In the book of Acts, somebody is counting: 120, 5,000, 3,000. Some is also calling the people to a life of faithfulness through repentance and baptism.
But they are not the whole story. They are not even part of the foundation.
In 1 Corinthians 3:6-9, Paul likens Christian service as a gardener at work. He told the Corinthian Church that they were God’s field in which some planted, others watered, while others reaped.
The gardener metaphor teaches us that success and faithfulness by themselves are insufficient criteria for evaluating our lives before God.
Gardeners must be faithful, but they must also be skilful or the garden will fail. There must be a plan of action that works toward an increase, and yet we are to keep in mind that the increase is determined by factors outside their control.
I planted, Apollos watered, but God gave the growth. So neither he who plants nor he who waters is anything, but only God who gives the growth. (1 Corinthians 3:6-7)
In John 15, when Jesus wanted to talk about living out our faith in a way that is pleasing to God and joyful for His disciples, He painted a similar word picture.

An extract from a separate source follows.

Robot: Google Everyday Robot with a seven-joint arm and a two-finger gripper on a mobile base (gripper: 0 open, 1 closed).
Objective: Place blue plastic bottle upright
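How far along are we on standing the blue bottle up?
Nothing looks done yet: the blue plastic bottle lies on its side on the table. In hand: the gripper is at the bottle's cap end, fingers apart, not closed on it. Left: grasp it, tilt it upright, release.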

I am the vine; you are the branches. Whoever abides in me and I in him, he it is that bears much fruit, for apart from me you can do nothing. (John 15:5)
Here, Jesus gives the bottom line. If we are not grounded and grafted in Him (that is, in a life governed from head to toe by His word and His love, cf. John 15:7–9), we remain unfruitful.
All thought of human will and pursuit as a means of living a fruitful life is here put to bed. We do not start out with the Word of God and then move on to something more interesting as we grow in Christ. From root to fruit, the word of God and the love of Christ are to be our adornment and the grounds of all our boasting in whatever fruit-bearing we may enjoy.
Of course, this doesn’t cause us to stand around in a paddock chewing thistle. It calls us to action as we see just a few verses on.
You are my friends if you do what I command you. (John 15:14)
God is glorified in us through the fruit we bear in obedience to His commands.
“These things I command you”, Jesus concludes in John 15:17, “…so that you will love one another”.
In other words, love one another and you will be abiding in His word. Abide in His word and you will be abiding in His love. Abide in His love and you will be abiding in Him.
The result, says Jesus, is joy.
These things I have spoken to you, that my joy may be in you, and that your joy may be full. (John 15:11)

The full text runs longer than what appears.